Uh-oh, Cody’s back in, and he’s brought a partner with him. They’re both in hazmat suits now. Not because of Covid, but because they’re carrying the bags of my chemo drugs. Say what?! The bags actually say “CAUTION! HAZARDOUS DRUG! HIGH RISK!” That ain’t cool. They take turns reading off the data on the bags (my name, my birthday, the drug name, the dose), then they make me read it. It’s like we’re authenticating nuclear launch codes. We start with good old Doxorubicin – it comes in two giant syringes (about the size of small grease guns you might hit your tractor fittings with). The drug itself is a deep, burnt orange/red – in fact, its street name is The Red Devil (for real, look it up). From what I understand, because it’s just a wee toxic, it has to be manually pushed into my port over a fifteen-minute period. So, Cody pulls up a stool and slowly injects. He tells me my urine’s likely to take on that same burnt-orange color for a while, and I’ll need to use a separate bathroom from everyone else in the house so they don’t get poisoned if I dribble on the seat. Well, alrighty then. The upside to this is that I now have an effective weed-killer in my pants – I can literally just finish off the mulch beds for the season by walking around pissing on the weeds.
The Red Devil’s followed by two more chemo drugs, Cyclophosphamide, then Cisplatin. I really don’t know what to say here. It’s just a surreal feeling having hazardous materials coursing through your veins. You hope it’s destroying cancer, but you know it’s destroying healthy cells throughout your body too. It’s like that scene at the end of Platoon, where the North Vietnamese are inside the perimeter and the Captain calls in an air strike on everything: “For the record, it’s my call. Dump everything you’ve got left on my position. I say again, expend all remaining in my perimeter. It’s a lovely f****** war. Bravo Six out.”
Okay, chemo’s in, now I’m on to two more hours of fluids. Cody comes back in to go over a few things I’ll need to know. He goes through the side effects of each of the drugs, along with the timing of how things are likely to play out over the next 3 weeks (when I come back in for round 2). I’ve already heard this stuff, but he’s got to cover it again for the record. I won’t bother to record the side effects here. There are a lot of them for each drug, and well, they suck. Cody tells me there’s only a 30% chance I’ll get each of the 6 or so side effects for each of the 3 drugs. Wait, isn’t that like a 540% chance? I’m screwed.

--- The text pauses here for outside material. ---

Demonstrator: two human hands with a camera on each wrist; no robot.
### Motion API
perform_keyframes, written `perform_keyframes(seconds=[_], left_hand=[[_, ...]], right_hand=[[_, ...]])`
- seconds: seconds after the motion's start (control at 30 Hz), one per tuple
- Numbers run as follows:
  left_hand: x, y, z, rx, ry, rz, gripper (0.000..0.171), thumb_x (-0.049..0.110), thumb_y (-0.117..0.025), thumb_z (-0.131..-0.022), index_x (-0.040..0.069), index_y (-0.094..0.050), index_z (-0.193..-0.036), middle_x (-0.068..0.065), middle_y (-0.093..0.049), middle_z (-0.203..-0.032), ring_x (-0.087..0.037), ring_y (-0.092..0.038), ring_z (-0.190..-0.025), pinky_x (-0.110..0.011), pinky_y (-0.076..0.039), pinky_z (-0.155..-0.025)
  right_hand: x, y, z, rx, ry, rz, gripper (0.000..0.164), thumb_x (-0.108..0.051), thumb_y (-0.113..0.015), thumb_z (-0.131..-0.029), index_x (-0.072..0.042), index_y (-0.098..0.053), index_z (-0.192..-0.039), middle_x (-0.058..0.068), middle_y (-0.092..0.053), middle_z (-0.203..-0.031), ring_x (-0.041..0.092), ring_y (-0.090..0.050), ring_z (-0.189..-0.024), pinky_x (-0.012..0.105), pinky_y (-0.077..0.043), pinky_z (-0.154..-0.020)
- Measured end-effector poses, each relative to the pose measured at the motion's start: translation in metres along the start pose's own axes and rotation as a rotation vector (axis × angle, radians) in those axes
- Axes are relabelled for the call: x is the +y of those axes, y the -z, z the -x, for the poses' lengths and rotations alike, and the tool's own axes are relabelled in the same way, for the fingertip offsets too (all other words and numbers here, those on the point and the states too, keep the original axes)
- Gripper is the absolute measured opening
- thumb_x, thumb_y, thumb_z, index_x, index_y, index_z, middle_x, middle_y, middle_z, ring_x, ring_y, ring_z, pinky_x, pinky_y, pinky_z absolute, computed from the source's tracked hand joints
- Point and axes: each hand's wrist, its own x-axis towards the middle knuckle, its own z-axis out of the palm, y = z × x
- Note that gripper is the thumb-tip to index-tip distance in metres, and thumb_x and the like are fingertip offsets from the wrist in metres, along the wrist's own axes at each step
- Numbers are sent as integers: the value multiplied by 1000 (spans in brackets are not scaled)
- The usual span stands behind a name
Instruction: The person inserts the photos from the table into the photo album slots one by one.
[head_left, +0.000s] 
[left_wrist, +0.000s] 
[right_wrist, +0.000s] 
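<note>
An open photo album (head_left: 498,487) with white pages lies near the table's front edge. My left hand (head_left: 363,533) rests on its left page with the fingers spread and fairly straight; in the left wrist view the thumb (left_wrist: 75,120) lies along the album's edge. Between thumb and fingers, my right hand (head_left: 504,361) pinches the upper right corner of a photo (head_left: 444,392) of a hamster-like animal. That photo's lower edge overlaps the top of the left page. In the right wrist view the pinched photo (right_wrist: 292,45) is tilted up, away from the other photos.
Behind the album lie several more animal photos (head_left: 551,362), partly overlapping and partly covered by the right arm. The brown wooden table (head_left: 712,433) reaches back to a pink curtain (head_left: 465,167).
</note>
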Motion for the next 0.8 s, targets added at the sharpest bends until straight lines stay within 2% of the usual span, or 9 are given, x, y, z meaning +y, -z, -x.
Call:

Last thing I need: the Neulasta patch. The purpose of Neulasta is to trigger my bone marrow to produce white blood cells (to protect me from illness, infections, etc.) in order to offset the fact the chemo drugs will wipe these cells out. Cody sticks the patch (it’s really more like a small box) on my tricep, arms it, and tells me it’ll start beeping in exactly 27 hours, then it’ll pump meds into me for 45 minutes before disarming. Roger that. Then he tells me to go get some Claritin and Tylenol, cause the Neulasta causes extreme bone pain in some people and the combo of C and T tends to help (although they don’t really know why). Okay, so I need to take meds to offset the side effects of the meds I’m taking to offset the side effects of chemo? This in addition to the prescriptions I have for nausea, vomiting, diarrhea, and constipation? Uh, okay.

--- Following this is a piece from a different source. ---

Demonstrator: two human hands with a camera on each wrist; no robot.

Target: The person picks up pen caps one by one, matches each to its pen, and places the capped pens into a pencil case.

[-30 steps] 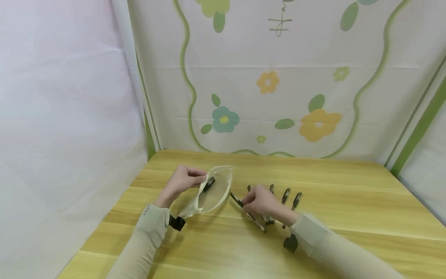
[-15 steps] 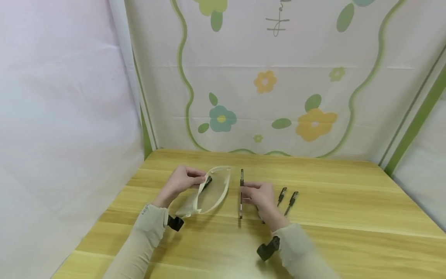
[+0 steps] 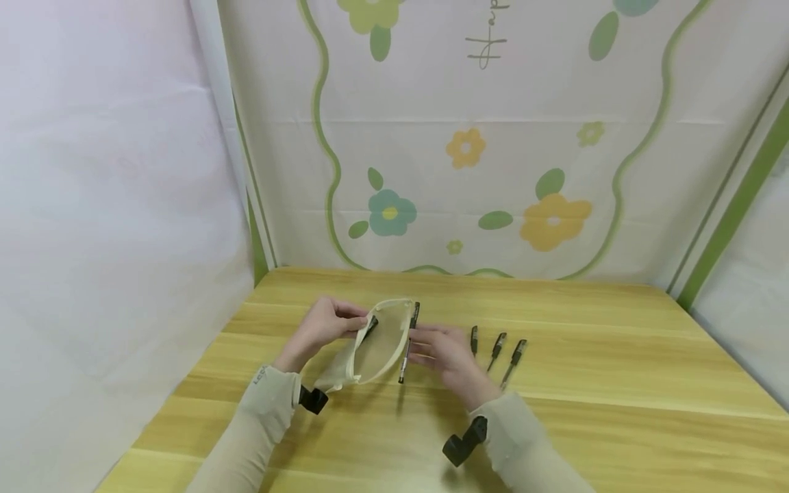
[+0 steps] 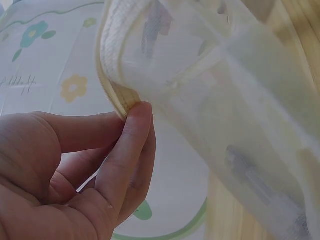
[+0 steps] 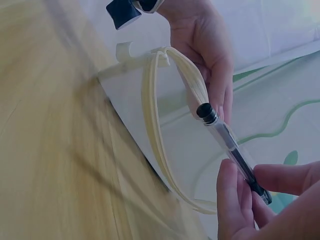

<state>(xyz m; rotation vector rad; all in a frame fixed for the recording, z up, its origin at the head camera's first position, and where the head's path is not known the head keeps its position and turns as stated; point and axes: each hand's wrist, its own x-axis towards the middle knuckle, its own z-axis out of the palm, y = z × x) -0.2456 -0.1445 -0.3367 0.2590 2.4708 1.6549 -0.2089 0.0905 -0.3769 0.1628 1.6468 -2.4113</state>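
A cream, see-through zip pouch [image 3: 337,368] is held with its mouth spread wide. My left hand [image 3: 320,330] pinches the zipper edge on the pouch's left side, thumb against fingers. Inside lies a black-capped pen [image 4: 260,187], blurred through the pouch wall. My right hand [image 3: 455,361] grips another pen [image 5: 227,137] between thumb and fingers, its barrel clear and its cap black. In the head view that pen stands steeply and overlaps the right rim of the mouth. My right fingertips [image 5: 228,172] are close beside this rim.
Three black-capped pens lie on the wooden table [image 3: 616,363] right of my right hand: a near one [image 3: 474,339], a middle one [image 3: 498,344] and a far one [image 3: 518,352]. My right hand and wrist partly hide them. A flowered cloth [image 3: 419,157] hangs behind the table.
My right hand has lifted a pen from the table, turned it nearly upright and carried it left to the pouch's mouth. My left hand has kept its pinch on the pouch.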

On the way out, I meet up with a “chemo buddy.” He’s 65, and a runner. He was in to get his port the same day I was, and Christie and his wife struck up a conversation. Turns out the dude ran the Pikes Peak Ascent in the past, and recently qualified for the Boston Marathon. He’s in a wheelchair now, looking like he’s had a pretty rough day. I tell him one day we’re both gonna get through this, and we’ll head out to Colorado to run the Pikes Peak again together. I immediately regret the statement. The last time I ran that race was 1997 – it’s a death march more than a race, and cancer or no cancer, there is zero chance I’ll ever do it again. Nevertheless, we start talking about it. Confusion ensues. Turns out the Pikes Peak race he’s ran is actually called the Pike’s Peek – it’s a 10K in Montgomery County, MD. I laugh and tell him that sounds better anyway, we’ll do that one together. He looks at me with gaunt eyes and tells me he just wants to be able to walk again. Damn.
32 oz smoothie on the way home. Probably not a good idea, but Cody told me to go for it if I wanted one. Home to the kids. The smoothie’s kinda coming to a boil in my gut, but really I feel okay other than being tired. Now it’s decision time. I have multiple meds for vomiting, for diarrhea, and for constipation. See the dilemma? What the hell am I supposed to do? It’s basically an RPO (run-pass-option) play. Make a bad read (say, take something for constipation and then have vomiting be the real issue) and it’s a pick-six. Plus, I make the mistake of reading the side effects of the prescriptions … damn, is there not a limit to ways medicine that’s supposed to heal you can further jack you up. I make the call based on the oncologist’s recommendations … two different kinds of anti-nausea/vomiting meds.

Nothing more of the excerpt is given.